Shalom! We desperately need peace in this world if we look around us. Recent global events have made us anxious. California’s deadliest-ever fire continues to rage on. Earthquakes still terrify from the people of Palu to Peru, and those living in the Pacific Rim of Fire. Floods inundate Kuwait to Kerala, India.

The troubles do not just end there. The United States is locked in an escalating trade war with China. The families of the victims of LionAir JT610 crash are still searching for answers. And some of us had to deal with dangers, defeat, and disbelief. We live in troubled times, consoled not by peace, but by the pain in the chaos.

In times of calamities, how should we respond? How can we overcome our fear and find our peace? As I grapple with these questions, the Lord led me to a conversation I had with a friend recently.

Flo has acrophobia (fear of heights). But her five-year-old son loves the outdoors and wanted to try a high-robe obstacle course that is suspended 30 feet above trees. Flo lamented, “For Avan is fun… for me is faint!” What’s worse, Flo had to buddy with Avan because he’s underage. Even though they had a 20-minute safety briefing and demonstration, and repeated assurances from seasoned instructors that the harness and equipment were secure, Flo still struggled.

Unfortunately, Flo froze and stalled on one of the obstacles. Everyone was held up because of her fear. Clinging on for her dear life onto one of the robes, she refused to move another step forward. “Let’s go! Trust the line! Trust the harness!” the instructors yelled below. Flo thought she was going to die. Despite her paralyzing fear and her tired arms, Flo eventually had to move forward… slowly.

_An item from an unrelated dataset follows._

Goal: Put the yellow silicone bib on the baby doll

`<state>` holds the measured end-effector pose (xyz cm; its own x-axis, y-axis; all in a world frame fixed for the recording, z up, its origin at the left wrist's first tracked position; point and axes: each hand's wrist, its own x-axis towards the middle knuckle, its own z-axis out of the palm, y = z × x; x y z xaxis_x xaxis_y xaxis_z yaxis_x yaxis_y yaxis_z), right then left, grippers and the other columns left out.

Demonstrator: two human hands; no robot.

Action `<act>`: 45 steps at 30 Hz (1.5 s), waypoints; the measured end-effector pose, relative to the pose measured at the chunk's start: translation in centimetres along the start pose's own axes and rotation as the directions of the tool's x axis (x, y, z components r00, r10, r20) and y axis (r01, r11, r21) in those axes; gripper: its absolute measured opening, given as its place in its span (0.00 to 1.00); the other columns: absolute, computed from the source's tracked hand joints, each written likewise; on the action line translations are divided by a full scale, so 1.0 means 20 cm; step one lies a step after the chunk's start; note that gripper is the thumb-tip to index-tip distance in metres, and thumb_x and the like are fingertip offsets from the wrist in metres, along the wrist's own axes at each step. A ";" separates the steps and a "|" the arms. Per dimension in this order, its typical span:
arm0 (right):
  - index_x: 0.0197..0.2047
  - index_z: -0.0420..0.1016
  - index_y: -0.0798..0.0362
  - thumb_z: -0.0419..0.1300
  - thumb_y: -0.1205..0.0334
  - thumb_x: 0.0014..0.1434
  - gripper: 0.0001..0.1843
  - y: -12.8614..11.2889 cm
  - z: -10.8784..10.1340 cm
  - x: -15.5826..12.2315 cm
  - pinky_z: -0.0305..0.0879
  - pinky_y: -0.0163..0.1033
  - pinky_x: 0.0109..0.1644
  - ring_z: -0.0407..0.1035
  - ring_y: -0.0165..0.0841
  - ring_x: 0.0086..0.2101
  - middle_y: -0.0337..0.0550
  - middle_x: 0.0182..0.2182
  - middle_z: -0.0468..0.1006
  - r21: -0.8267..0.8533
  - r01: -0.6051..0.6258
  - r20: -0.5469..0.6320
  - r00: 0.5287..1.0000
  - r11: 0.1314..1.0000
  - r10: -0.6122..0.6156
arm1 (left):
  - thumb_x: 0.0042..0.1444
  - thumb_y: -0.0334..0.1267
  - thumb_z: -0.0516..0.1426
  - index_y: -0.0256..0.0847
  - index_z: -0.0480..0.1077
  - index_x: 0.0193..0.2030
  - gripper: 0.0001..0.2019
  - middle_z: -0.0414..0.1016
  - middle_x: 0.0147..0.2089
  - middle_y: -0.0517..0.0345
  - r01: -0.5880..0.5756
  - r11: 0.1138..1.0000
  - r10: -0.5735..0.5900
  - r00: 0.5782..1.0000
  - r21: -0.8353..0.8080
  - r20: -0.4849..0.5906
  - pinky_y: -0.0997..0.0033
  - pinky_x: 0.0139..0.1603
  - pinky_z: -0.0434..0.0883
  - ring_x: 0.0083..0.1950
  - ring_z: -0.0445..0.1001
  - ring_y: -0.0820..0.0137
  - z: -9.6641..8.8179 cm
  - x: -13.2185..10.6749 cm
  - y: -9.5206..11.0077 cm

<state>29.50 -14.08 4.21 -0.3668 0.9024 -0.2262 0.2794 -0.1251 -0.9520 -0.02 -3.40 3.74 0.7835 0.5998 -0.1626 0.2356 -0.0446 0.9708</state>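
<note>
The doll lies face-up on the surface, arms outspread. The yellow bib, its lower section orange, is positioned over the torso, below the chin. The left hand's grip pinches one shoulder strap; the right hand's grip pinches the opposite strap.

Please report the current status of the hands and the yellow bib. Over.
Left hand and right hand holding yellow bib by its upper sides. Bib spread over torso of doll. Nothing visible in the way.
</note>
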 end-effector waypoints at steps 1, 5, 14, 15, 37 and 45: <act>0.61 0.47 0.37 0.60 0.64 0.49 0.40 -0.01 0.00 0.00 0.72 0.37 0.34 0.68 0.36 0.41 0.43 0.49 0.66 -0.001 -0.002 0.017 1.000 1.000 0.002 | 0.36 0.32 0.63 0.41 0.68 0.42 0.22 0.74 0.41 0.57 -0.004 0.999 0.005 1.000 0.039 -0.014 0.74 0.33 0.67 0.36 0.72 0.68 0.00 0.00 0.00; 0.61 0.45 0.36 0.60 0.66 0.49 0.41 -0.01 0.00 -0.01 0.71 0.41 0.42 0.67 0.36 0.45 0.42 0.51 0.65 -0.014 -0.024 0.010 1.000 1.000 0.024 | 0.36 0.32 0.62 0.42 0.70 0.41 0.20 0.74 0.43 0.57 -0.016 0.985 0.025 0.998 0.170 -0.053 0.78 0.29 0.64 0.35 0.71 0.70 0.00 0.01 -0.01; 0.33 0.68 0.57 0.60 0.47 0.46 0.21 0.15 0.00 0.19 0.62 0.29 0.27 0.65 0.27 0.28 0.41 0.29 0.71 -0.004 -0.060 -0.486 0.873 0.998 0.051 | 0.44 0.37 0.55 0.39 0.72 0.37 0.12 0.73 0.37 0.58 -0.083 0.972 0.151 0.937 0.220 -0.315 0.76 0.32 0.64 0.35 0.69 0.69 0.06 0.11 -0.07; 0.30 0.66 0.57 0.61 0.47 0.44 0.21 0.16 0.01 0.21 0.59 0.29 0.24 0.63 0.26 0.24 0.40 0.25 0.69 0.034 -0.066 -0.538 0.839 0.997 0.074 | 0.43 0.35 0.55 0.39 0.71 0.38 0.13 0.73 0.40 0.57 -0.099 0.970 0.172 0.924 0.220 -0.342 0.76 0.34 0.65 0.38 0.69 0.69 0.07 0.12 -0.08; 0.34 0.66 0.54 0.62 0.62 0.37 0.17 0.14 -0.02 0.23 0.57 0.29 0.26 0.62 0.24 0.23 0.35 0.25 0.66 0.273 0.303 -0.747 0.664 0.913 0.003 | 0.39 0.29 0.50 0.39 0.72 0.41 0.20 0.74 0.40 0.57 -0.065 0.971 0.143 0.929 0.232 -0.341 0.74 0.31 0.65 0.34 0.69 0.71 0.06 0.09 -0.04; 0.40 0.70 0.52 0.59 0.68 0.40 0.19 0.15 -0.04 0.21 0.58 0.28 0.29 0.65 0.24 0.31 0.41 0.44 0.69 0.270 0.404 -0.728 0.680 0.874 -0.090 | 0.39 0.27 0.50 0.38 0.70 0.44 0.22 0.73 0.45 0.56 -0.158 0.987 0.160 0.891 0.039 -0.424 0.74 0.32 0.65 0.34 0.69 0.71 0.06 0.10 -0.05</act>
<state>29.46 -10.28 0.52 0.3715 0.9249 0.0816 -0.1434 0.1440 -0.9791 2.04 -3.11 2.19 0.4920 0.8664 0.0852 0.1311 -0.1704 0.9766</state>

Back on the ground after two hours, Flo reflected on her experience. Then it struck her how silly she was to trust in herself rather than the safety line and harness. She realized that her fear prevented her from finishing the obstacle course and more importantly, fully enjoying her time with her son. And here’s the key take-home for her, “In many ways, we trust more in ourselves than on God and what He has done for us through Jesus Christ.”

Flo taught me a precious lesson. The higher we go, the greater the risk, danger and fear; and the greater the need to trust in God and His “safety harness.” When we look down, all we see are the perils; that’s when we need to look up and trust God’s protection. When we face the mountains of life, look to the Maker of life. The Psalmist puts it well, “When I am afraid, I put my trust in you.” (Ps 56:3).

As you labor on in your ministry, trust that God will sustain and encourage you. May His promises through His Word assure and comfort you.